What is required
Every line below is to be set down again exactly; any image stays out.

Data for analysis
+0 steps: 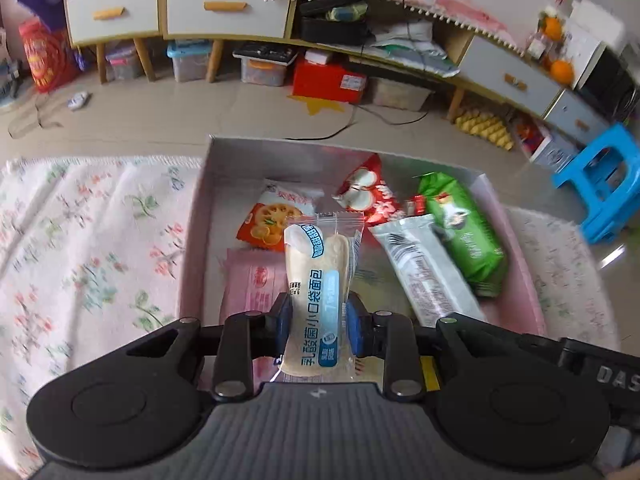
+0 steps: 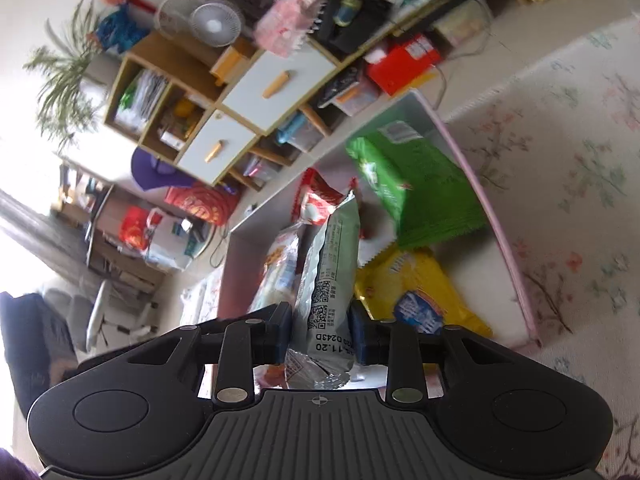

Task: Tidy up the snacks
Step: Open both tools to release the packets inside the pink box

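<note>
Left gripper (image 1: 318, 322) jaws closed on a clear-and-pale-blue plastic bread packet (image 1: 320, 292), pinched at its lower half between blue pads. Packet's long axis runs straight away from the camera, crimped end pointing forward, held above the shallow pink-rimmed cardboard box (image 1: 192, 240). Vertical print reads "乳酸菌小口袋面包"; a pale, oblong bun shows through the film.

Right gripper (image 2: 320, 330) jaws closed on a silver-grey foil snack bar (image 2: 330, 280), long axis also pointing away from the camera, far end tipped slightly right. Back label faces the camera: QR code, fine print, date stamp partly legible, ending "11.20". Foil crinkled at the near crimp. It is held over the same box; in the left wrist view it (image 1: 424, 268) lies diagonally to the right of the bread packet.

In the box: glossy green pillow packet (image 1: 464, 228), red packet with white rounds (image 1: 370, 192), orange packet showing lotus-root slices (image 1: 272, 216), flat pink packet (image 1: 252, 284), yellow packet with blue panel (image 2: 416, 300); their writing is blurred. Box sits on a floral fringed cloth (image 1: 88, 248).
</note>
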`<state>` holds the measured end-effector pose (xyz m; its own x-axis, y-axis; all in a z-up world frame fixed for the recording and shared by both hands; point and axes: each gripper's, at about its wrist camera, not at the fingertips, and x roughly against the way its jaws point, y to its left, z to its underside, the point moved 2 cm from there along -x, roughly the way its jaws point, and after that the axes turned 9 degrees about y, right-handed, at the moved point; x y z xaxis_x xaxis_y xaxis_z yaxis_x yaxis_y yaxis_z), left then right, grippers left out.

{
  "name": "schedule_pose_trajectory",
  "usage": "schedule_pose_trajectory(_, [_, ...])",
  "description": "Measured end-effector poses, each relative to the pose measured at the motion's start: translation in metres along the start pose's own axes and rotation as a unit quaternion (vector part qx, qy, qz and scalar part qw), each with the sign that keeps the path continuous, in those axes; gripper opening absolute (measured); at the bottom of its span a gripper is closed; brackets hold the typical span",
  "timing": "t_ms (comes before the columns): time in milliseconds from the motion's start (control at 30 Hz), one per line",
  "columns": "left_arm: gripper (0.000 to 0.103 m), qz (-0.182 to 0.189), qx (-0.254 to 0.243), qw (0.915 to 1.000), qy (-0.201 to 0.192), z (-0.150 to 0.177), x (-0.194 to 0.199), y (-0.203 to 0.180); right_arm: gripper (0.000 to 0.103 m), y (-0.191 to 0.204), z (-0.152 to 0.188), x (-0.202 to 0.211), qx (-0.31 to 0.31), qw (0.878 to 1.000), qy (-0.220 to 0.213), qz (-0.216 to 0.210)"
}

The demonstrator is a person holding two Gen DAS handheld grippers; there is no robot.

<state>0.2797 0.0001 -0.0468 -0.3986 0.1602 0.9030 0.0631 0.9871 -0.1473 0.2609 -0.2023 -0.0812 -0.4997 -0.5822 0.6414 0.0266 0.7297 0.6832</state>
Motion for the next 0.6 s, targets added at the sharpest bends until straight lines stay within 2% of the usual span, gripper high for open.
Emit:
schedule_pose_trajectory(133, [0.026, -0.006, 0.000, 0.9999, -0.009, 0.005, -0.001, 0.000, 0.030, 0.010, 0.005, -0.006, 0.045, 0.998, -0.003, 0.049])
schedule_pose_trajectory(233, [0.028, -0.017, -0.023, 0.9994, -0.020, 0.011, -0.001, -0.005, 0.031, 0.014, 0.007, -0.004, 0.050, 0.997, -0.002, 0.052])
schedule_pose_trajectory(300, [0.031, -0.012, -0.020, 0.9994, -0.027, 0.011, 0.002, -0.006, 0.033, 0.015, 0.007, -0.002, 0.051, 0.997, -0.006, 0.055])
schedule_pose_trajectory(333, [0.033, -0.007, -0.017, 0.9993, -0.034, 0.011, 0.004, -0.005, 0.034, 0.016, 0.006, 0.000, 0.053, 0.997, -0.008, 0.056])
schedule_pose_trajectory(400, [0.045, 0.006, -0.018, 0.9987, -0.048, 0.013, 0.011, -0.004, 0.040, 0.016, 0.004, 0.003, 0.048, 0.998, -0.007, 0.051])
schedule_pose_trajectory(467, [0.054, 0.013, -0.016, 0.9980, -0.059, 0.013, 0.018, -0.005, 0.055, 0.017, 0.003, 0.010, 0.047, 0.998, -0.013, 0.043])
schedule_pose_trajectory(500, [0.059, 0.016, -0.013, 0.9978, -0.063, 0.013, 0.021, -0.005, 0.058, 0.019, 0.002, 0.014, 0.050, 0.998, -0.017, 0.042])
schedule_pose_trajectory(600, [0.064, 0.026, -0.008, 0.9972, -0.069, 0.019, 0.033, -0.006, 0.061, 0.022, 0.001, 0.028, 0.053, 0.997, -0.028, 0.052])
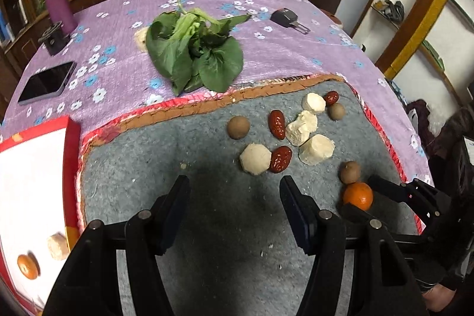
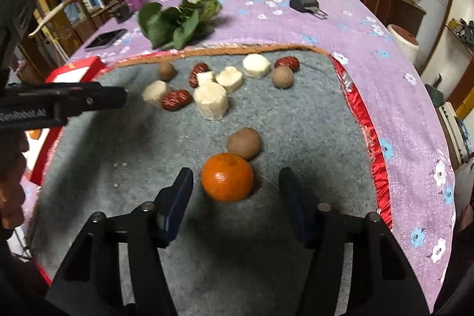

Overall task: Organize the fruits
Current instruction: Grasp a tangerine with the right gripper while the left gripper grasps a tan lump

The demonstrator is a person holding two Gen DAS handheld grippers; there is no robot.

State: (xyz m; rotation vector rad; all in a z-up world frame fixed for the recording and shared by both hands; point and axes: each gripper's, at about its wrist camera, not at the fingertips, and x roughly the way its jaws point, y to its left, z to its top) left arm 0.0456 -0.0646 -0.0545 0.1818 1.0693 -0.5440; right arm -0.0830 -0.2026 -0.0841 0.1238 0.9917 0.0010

Written response
+0 steps: 
+0 steps: 

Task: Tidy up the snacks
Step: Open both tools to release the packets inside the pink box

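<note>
Left gripper (image 1: 318, 322) jaws closed on a clear-and-pale-blue plastic bread packet (image 1: 320, 292), pinched at its lower half between blue pads. Packet's long axis runs straight away from the camera, crimped end pointing forward, held above the shallow pink-rimmed cardboard box (image 1: 192, 240). Vertical print reads "乳酸菌小口袋面包"; a pale, oblong bun shows through the film.

Right gripper (image 2: 320, 330) jaws closed on a silver-grey foil snack bar (image 2: 330, 280), long axis also pointing away from the camera, far end tipped slightly right. Back label faces the camera: QR code, fine print, date stamp partly legible, ending "11.20". Foil crinkled at the near crimp. It is held over the same box; in the left wrist view it (image 1: 424, 268) lies diagonally to the right of the bread packet.

In the box: glossy green pillow packet (image 1: 464, 228), red packet with white rounds (image 1: 370, 192), orange packet showing lotus-root slices (image 1: 272, 216), flat pink packet (image 1: 252, 284), yellow packet with blue panel (image 2: 416, 300); their writing is blurred. Box sits on a floral fringed cloth (image 1: 88, 248).
</note>
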`<state>` holds the measured end-effector pose (xyz m; its own x-axis, y-axis; all in a z-up world frame fixed for the recording and shared by both hands; point and axes: each gripper's, at about its wrist camera, not at the fingertips, and x roughly against the way its jaws point, y to its left, z to its underside, the point moved 2 cm from there along -x, roughly the way its jaws point, and after that the axes turned 9 degrees about y, right-handed, at the moved point; x y z xaxis_x xaxis_y xaxis_z yaxis_x yaxis_y yaxis_z), left then right, grippers left out.

{
  "name": "schedule_pose_trajectory",
  "usage": "schedule_pose_trajectory(_, [_, ...])",
  "description": "Measured end-effector poses, each relative to the pose measured at the motion's start: translation in metres along the start pose's own axes and rotation as a unit quaternion (vector part qx, qy, qz and scalar part qw), each with the sign that keeps the path continuous, in those axes; gripper opening absolute (measured); at the bottom of its span a gripper is closed; brackets hold the typical span",
  "timing": "t_ms (comes before the columns): time in milliseconds from the motion's start (control at 30 Hz), one per line",
  "columns": "left_arm: gripper (0.000 to 0.103 m), qz (-0.182 to 0.189), qx (-0.254 to 0.243), qw (0.915 to 1.000), qy (-0.201 to 0.192), z (-0.150 to 0.177), x (-0.194 to 0.199), y (-0.203 to 0.180); right_arm: gripper (0.000 to 0.103 m), y (-0.191 to 0.204), z (-0.152 to 0.188), x (-0.202 to 0.211), qx (-0.31 to 0.31), qw (0.878 to 1.000), qy (-0.220 to 0.213), qz (-0.216 to 0.210)"
}

The demonstrator is a person holding two Gen DAS handheld grippers; there is no robot.

<state>0.2797 0.0001 -0.0468 -0.3986 0.1602 0.9030 0.0631 0.9871 -0.1473 0.2609 -0.2023 -0.0812 -0.4997 -0.5822 0.6414 0.0266 0.7297 0.6832</state>
Motion for the next 0.6 s, targets added at the sharpest bends until straight lines stay within 2% of the usual span, gripper high for open.
Emit:
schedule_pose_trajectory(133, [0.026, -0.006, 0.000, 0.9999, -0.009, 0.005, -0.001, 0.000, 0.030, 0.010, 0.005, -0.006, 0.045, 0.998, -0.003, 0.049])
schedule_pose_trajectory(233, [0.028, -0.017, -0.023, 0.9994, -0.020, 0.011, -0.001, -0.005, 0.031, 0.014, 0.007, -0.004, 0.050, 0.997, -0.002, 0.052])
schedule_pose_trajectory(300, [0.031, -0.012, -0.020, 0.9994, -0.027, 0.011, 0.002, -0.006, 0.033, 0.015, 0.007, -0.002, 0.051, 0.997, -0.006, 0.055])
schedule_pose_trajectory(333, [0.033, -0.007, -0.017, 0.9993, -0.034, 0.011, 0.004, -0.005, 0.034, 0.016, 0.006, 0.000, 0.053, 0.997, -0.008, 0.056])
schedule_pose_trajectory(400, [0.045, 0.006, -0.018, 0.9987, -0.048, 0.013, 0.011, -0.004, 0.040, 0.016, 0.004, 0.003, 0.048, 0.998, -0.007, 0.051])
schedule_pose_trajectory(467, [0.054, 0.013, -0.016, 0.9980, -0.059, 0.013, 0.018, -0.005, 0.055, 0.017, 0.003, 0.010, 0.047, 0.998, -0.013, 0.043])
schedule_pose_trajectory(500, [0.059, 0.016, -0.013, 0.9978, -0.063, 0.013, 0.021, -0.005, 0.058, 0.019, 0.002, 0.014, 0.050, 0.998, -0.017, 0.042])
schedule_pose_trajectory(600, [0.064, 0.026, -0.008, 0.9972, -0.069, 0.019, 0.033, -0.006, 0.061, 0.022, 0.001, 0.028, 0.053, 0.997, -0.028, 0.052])

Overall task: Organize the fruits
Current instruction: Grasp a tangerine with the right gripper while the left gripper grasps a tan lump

The demonstrator is a person holding two Gen DAS handheld grippers; there is no robot.

State: (xyz m; rotation vector rad; all in a z-up world frame fixed for the recording and shared by both hands; point and axes: each gripper's, at about its wrist camera, not at the fingertips, and x roughly the way its jaws point, y to its left, z to its top) left arm 0.0456 -0.0646 -0.0545 0.1818 1.0693 -0.5440; right arm -0.0830 -0.2026 -0.0841 0.1238 0.9917 0.0010

That concludes the exercise.